= Levmore–Cook moving-knives procedure =

The Levmore–Cook moving-knives procedure is a procedure for envy-free cake-cutting among three partners. It is named after Saul X. Levmore and Elizabeth Early Cook who presented it in 1981.
It assumes that the cake is two-dimensional. It requires a referee, two knives and four cuts, so some partners may receive disconnected pieces.

== Procedure ==
We name the partners Alice, Bob and Carl.

Initially, Alice cuts the cake to three pieces equal in her eyes. Bob and Carl each point to their favorite piece.

Easy case: Bob and Carl point to different pieces. Each receives his favorite piece and Alice the remaining piece.

Hard case: Bob and Carl point to the same piece. Say this is piece X and the other pieces are Y and Z. Now the referee (ideally it could be Alice) takes one knife and moves it horizontally over piece X, and Alice takes the other knife and moves it vertically over piece X:
- Knife #1 is moved horizontally and continuously by the referee from the left of piece X to its right. It divides piece X to two pieces: the left piece XL and the right piece XR.
- Knife #2 is moved vertically and simultaneously by Alice, to the left of Knife #1, such that XL is divided to two equal pieces in her eyes: the left-top XLT and the left-bottom XLB.

Initially XR=X, so for Bob and Carl it is bigger than Y and Z. Moreover, Initially XLT and XLB are empty so XR is bigger than the two pairs: Y+XLT and Z+XLB.

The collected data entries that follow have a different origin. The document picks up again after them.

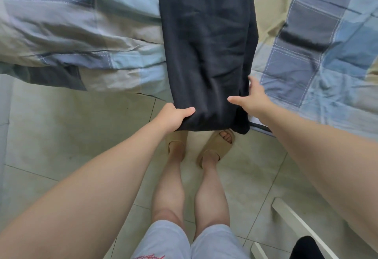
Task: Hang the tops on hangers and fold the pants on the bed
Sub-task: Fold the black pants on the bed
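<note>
Dark pants (206, 44) lie stretched lengthwise across the bed (306, 58), their lower end hanging over the near edge above the tiled floor (81, 127). The left hand (171, 117) grips the left corner of that hanging end, with the thumb on top of the cloth and the fingers curled beneath. The right hand (253, 99) is spread wide at the right edge of the pants and holds nothing; whether it touches the fabric cannot be told. A rumpled checked quilt (71, 25) in blue, grey and beige lies to the left of the pants. Below, the person's feet stand in tan slides (216, 148) just under the hem.
</note>
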A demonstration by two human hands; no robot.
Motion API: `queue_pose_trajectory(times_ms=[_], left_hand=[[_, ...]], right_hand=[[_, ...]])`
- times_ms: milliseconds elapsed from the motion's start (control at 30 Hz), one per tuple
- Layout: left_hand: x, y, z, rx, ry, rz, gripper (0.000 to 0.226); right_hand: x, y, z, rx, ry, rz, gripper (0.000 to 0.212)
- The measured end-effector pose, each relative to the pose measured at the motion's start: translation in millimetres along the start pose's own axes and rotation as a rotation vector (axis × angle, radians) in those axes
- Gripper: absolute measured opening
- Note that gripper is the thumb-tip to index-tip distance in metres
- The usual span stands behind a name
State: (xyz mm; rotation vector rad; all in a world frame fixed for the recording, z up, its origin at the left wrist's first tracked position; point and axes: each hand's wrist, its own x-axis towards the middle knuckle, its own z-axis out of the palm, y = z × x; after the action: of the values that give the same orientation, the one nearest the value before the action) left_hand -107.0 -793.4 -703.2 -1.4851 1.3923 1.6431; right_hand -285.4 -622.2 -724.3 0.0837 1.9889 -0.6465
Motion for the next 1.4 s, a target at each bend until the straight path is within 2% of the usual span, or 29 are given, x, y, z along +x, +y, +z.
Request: queue_pose_trajectory(times_ms=[67,133,233,267,333,400,467,533,600,700,767,833,900,967,1033,1100,1167,1300,1333,1400], left_hand=[[-6,2,1,-0.114,-0.062,-0.064,0.032],[-14,3,2,-0.242,-0.092,-0.109,0.012],[-28,7,4,-0.337,-0.108,-0.162,0.012],[-32,9,4,-0.349,-0.117,-0.178,0.016],[-40,14,8,-0.362,-0.148,-0.199,0.022],[-46,19,14,-0.344,-0.19,-0.186,0.02],[-52,23,23,-0.33,-0.209,-0.154,0.02],[-55,25,32,-0.334,-0.208,-0.119,0.024],[-58,28,41,-0.328,-0.198,-0.108,0.029],[-56,25,50,-0.29,-0.172,-0.096,0.03],[-51,21,54,-0.227,-0.097,-0.066,0.031],[-42,16,57,-0.061,0.01,-0.013,0.032],[-34,9,61,0.148,0.1,0.049,0.028],[-23,1,65,0.257,0.21,0.052,0.027],[-10,-6,66,0.23,0.308,0.023,0.025],[1,-7,63,0.188,0.42,0.013,0.021],[10,-2,60,0.124,0.509,0.062,0.02],[15,7,62,-0.047,0.391,0.1,0.05],[15,7,63,-0.05,0.362,0.088,0.055],[16,6,59,-0.066,0.315,0.06,0.061]], right_hand=[[-1,3,-3,0.129,-0.09,0.049,0.081],[-4,5,-7,0.133,-0.075,0.064,0.066],[-9,11,-10,0.146,-0.075,0.033,0.075],[-11,13,-9,0.107,-0.068,-0.011,0.082],[-17,15,-7,-0.134,0.02,-0.124,0.088],[-26,13,-3,-0.233,0.078,-0.202,0.081],[-31,6,-2,-0.019,-0.017,-0.142,0.071],[-37,-2,-6,0.274,-0.174,-0.011,0.074],[-40,-7,-14,0.383,-0.234,0.065,0.072],[-38,-3,-29,0.456,-0.285,0.079,0.042],[-37,5,-35,0.443,-0.182,0.043,0.022],[-36,15,-40,0.309,0.078,-0.039,0.006],[-34,24,-39,0.179,0.224,-0.092,0.01],[-29,28,-32,0.067,0.23,-0.078,0.018],[-18,28,-24,0.023,0.207,-0.004,0.024],[-10,27,-18,0.053,0.172,0.089,0.022],[-4,28,-14,0.085,0.137,0.123,0.024],[0,29,-16,0.262,0.0,0.128,0.076],[2,29,-18,0.261,-0.034,0.133,0.08],[5,30,-23,0.25,-0.117,0.132,0.065]])
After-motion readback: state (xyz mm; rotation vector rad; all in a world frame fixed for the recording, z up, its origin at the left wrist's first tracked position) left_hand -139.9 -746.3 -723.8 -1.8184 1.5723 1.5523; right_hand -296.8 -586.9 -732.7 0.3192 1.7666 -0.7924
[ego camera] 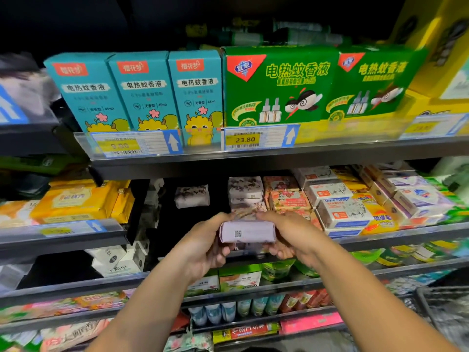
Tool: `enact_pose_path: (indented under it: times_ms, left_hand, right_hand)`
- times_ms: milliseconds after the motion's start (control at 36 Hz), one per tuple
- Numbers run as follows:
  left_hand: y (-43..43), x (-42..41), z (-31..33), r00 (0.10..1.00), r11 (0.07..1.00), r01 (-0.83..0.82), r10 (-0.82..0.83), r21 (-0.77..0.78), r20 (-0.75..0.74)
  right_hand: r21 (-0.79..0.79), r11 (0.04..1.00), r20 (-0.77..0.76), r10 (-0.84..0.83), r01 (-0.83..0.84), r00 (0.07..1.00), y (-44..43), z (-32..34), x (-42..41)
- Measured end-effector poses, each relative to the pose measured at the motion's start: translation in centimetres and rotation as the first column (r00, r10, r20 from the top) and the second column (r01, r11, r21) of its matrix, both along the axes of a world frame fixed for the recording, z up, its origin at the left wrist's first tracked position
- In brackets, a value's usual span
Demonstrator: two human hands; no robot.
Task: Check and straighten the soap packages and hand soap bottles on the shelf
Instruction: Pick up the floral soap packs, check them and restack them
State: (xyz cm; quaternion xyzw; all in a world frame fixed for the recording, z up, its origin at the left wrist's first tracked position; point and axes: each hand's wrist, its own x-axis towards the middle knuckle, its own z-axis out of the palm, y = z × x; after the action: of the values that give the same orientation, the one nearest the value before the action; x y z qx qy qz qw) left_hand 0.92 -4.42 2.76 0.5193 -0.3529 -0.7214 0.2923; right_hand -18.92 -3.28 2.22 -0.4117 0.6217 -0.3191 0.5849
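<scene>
Dark metal store shelving fills the view, tier above tier, with clear plastic price rails along the front edges. At the centre, tending to 6 o'clock, one soap package (247, 232) sits in front of the soap shelf (406, 237): a small rectangular bar in smooth pale lilac paper, with a square printed code on its near face. Both hands hold it. The left hand (203, 240) grips its left end, thumb over the top and fingers curled beneath; the right hand (291, 237) clasps its right end in the same way.

Just beyond it, toward 12 o'clock, stands a stack of lilac floral packages (245, 191), three layers showing, their paper folded at the ends. One lone package (192, 196) of the same wrap lies deeper in the dark gap at 11 o'clock from the hands. Touching the stack at its 3 o'clock side are orange floral packages (286, 199), and further toward 3 o'clock three white cardboard Goat Soap boxes (342, 209) run back in a row. At 9 o'clock lie glossy yellow soft packs (78, 201).

On the tier above, three tall teal cartons (142, 90) stand upright side by side at 11 o'clock, and two wide green cartons (278, 85) stand at 1 o'clock, touching. A yellow price label (245, 139) reading 23.80 hangs under the first green carton.
</scene>
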Motion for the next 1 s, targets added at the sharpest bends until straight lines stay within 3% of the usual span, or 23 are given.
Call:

As Knife #1 moves rightwards, XR shrinks while XLT and XLB grows. At some point, either Bob or Carl thinks that XR equals one of the two pairs. The first one that thinks there is equality, shouts "stop!" and receives his chosen pair, either Y+XLT or Z+XLB. Alice receives the other pair, and the non-shouter receives XR.

== Analysis ==
We analyze the case when Bob shouted "stop!" and picked the pair Y+XLT. Alice gets Z+XLB and Carl gets XR. The division is envy-free because:
- For Alice, Z>X>XR so Alice does not envy Carl. Moreover, Z=Y and XLB=XLT so Alice does not envy Bob.
- For Bob, Y+XLT=XR>Z+XLB, so Bob does not envy.
- For Carl, XR is larger than both pairs (since he did not shout) so he does not envy.

The other cases are analogous.

== Variants ==
It is possible to let the shouter choose one of the four pairs: Y+XLT, Y+XLB, Z+XLT, Z+XLB.
This modification favors the non-shouter, since the shouter will typically shout "stop"
sooner.

Levmore and Cook presented a generalization of their procedure for 4 partners. However, it was later shown that this generalization does not work in all cases.

== See also ==
The Stromquist moving-knives procedure uses four knives, but only two of them should cut, so each partner receives a connected piece.